A primeira reação de familiares e amigos é a de tentar consolar os pais, como se sobre os pais de uma criança com síndrome de Down houvesse se abatido uma enorme tragédia. É uma reação que frutifica a partir do desconhecimento a respeito da síndrome de Down e, especialmente, por desconhecimento dos grandes avanços que a medicina e ciências correlatas obtiveram nas últimas décadas. Os pais de crianças com síndrome de Down não precisam ser consolados.
A vida de uma criança com síndrome de Down nascida na última década é muito diferente da vida que uma criança com síndrome de Down tinha no passado recente. Hoje, a medicina, especialmente diante de problemas cardiológicos, avançou significativamente. Livres dos problemas cardiológicos, seja porque não os tem ou seja diante dos modernos tratamentos, as pessoas com síndrome de Down costumam ter uma vida ativa e atingir as mesmas faixas etárias do restante da população.
Também houveram avanços significativos no campo da estimulação cognitiva. Já não é mais nenhuma novidade que pessoas com síndrome de Down alcancem, por exemplo, graduação universitária.
Assim, frases que faziam sentido no passado, hoje não mais se justificam. Não faz sentido se falar em “filho eterno”, como se a criança com síndrome de Down estivesse fadada a ser eternamente dependente de seus pais. Com a correta estimulação, não há limites, apenas barreiras para serem superadas.

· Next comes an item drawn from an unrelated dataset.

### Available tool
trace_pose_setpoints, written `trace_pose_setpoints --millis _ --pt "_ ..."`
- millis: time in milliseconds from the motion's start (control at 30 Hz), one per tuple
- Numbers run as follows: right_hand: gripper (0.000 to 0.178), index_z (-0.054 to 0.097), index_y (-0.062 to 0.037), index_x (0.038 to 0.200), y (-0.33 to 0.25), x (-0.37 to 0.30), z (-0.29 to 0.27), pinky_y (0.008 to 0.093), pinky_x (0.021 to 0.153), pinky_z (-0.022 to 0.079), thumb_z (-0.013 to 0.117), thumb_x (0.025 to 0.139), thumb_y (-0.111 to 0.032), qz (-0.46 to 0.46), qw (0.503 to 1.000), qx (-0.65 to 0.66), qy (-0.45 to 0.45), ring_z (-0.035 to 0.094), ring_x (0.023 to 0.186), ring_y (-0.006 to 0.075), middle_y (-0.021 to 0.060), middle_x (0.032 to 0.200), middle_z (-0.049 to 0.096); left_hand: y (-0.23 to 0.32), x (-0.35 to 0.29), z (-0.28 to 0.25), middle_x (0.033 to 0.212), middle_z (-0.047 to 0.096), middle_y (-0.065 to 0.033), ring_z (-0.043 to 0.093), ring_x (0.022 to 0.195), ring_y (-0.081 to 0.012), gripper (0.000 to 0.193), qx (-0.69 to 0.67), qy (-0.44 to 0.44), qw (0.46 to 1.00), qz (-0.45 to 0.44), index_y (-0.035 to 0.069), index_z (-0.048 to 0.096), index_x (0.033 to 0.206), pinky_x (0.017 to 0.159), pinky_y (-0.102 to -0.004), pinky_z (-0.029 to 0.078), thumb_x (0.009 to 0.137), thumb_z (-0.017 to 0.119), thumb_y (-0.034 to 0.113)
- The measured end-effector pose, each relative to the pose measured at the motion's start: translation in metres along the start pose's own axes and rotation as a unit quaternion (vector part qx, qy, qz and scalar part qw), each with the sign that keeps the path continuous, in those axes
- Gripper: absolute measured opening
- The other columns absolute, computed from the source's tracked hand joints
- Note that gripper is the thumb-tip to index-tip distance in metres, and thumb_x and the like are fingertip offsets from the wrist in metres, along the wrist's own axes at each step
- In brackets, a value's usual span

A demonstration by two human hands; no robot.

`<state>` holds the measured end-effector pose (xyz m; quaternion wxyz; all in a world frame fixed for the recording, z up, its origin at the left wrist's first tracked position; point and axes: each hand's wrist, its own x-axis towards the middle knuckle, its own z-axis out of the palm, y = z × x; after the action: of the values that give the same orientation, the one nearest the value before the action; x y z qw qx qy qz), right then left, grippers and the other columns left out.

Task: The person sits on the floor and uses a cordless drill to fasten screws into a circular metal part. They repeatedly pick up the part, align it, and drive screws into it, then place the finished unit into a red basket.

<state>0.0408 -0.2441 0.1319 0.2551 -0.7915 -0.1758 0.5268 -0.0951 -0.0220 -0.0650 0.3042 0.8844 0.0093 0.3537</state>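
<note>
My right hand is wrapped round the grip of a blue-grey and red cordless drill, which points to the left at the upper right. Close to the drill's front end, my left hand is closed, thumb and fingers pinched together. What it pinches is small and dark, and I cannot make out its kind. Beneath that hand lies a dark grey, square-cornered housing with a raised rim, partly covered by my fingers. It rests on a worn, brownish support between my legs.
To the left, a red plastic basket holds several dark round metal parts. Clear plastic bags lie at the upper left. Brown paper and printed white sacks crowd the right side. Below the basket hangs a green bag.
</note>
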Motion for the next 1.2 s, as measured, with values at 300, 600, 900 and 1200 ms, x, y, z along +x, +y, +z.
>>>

Os filhos, para os pais, são eternos, apenas no sentido de que o amor é infinito, eterno e inquebrantável. Apenas em tal sentido é que faz sentido a expressão “filho eterno”, mas não como uma exclusividade do filho com síndrome de Down. A eternidade do amor é uma característica natural da relação entre pais e filhos.
Outra expressão que não faz sentido é a de que “apenas pais especiais recebem crianças especiais”. A frase não passa de uma tentativa – ainda que impregnada de boas intenções – de consolar os pais de uma criança com síndrome de Down. Em geral, os pais de crianças especiais são tão comuns como quaisquer outros pais. São pessoas que, em princípio, estão dispostas a sacrifícios por seus filhos. Nada de diferente da generalidade dos pais. Se os desafios são maiores, os sacrifícios e empenho também, mas não por qualquer condição especial dos pais.

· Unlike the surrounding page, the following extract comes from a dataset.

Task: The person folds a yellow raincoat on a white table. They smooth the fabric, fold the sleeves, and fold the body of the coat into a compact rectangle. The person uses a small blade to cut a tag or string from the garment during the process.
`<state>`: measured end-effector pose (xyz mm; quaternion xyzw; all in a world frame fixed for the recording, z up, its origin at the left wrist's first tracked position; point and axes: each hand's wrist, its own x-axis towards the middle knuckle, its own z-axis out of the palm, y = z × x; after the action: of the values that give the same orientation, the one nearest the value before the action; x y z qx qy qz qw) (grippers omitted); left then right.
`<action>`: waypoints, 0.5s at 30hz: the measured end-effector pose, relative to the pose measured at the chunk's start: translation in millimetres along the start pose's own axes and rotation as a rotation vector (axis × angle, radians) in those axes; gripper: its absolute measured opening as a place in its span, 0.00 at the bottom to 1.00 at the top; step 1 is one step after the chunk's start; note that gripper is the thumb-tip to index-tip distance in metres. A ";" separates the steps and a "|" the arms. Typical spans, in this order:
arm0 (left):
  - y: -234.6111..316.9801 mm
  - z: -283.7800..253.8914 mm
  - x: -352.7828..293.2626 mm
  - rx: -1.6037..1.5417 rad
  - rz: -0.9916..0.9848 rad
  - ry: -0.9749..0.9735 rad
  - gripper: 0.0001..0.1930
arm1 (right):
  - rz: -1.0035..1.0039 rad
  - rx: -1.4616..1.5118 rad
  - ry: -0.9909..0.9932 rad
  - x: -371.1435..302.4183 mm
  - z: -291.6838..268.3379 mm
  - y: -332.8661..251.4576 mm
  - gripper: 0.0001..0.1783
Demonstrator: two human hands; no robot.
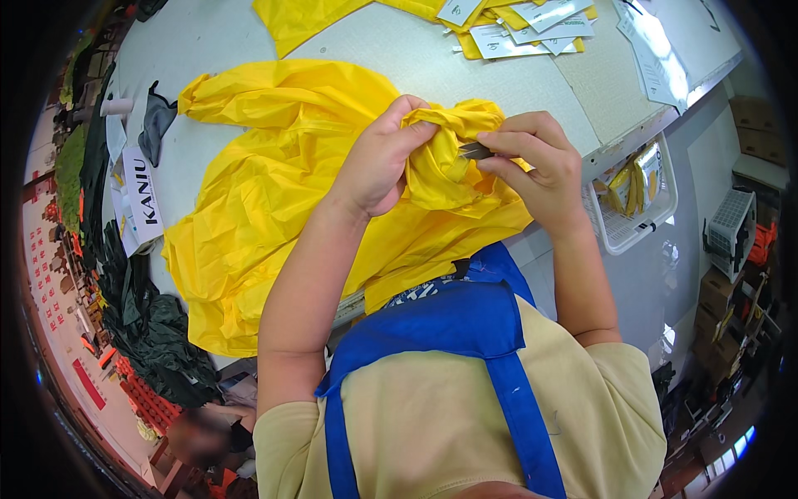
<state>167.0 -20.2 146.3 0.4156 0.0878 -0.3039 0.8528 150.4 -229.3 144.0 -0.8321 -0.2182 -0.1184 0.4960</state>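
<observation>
A thin, crumpled yellow garment (pixel 266 200) spreads over the pale worktable (pixel 440 75) and hangs past its near edge. My left hand (pixel 378 162) is closed on a bunched fold of it, thumb on top, lifting that part off the rest. Small dark metal thread snips (pixel 476 151) are pinched between the thumb and fingers of my right hand (pixel 540 158). Their tips point left and meet the bunched fabric. Whether the blades are cutting a thread is too small to tell.
Yellow packets with white cards (pixel 536 33) lie at the far side. A white plastic basket (pixel 619 241) with yellow packets is off the table's right edge. Dark green fabric (pixel 158 333), a white box (pixel 137 200) and a grey cloth (pixel 156 125) sit left. Another person (pixel 204 432) is lower left.
</observation>
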 end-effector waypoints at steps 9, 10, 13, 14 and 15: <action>0.8 6.7 -1.1 0.013 0.011 0.041 0.06 | 0.001 0.030 0.019 1.5 4.2 -2.0 0.13; 1.5 6.4 -1.4 0.018 0.004 0.038 0.06 | 0.046 0.059 0.032 0.4 4.1 -2.9 0.13; 3.4 4.0 -1.1 0.026 -0.011 0.028 0.06 | 0.091 0.067 0.040 -3.1 0.6 -3.6 0.12; 3.2 2.4 0.0 0.023 -0.011 0.024 0.06 | 0.048 0.017 0.024 -3.8 -1.9 -2.5 0.11; 3.0 1.5 0.5 0.020 -0.012 0.020 0.07 | 0.004 -0.034 0.008 -4.2 -3.7 -1.9 0.11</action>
<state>169.0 -20.1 149.0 0.4266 0.0960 -0.3056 0.8458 145.9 -232.8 145.5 -0.8403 -0.2124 -0.1243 0.4831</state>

Frases como a que utilizamos como exemplo no artigo são frutos de uma visão distorcida da realidade, fruto de uma época em que as perspectivas das pessoas com síndrome de Down eram muito limitadas. Eles, principalmente por causa dos problemas cardíacos, costumavam falecer muito cedo, boa parte ainda nos primeiros meses de vida. Hoje, as deficiências cardíacas são cirurgicamente corrigidas ainda no ventre materno, se for preciso. A expectativa de vida, dos que sobreviviam aos primeiros meses era em torno de 18 anos. Hoje, a expectativa é a mesma da população em geral.
Hoje, definitivamente, e cada vez mais, as condições de vida de uma pessoa com síndrome de Down são equivalentes a de qualquer outra pessoa. Assim, sem nenhuma dúvida e com experiência própria, os pais de crianças com síndrome de Down não precisam ser consolados. São pais normais, de filhos normais, ainda que com necessidades especiais. Precisam de apoio, de ajuda, mas não de qualquer espécie de consolo.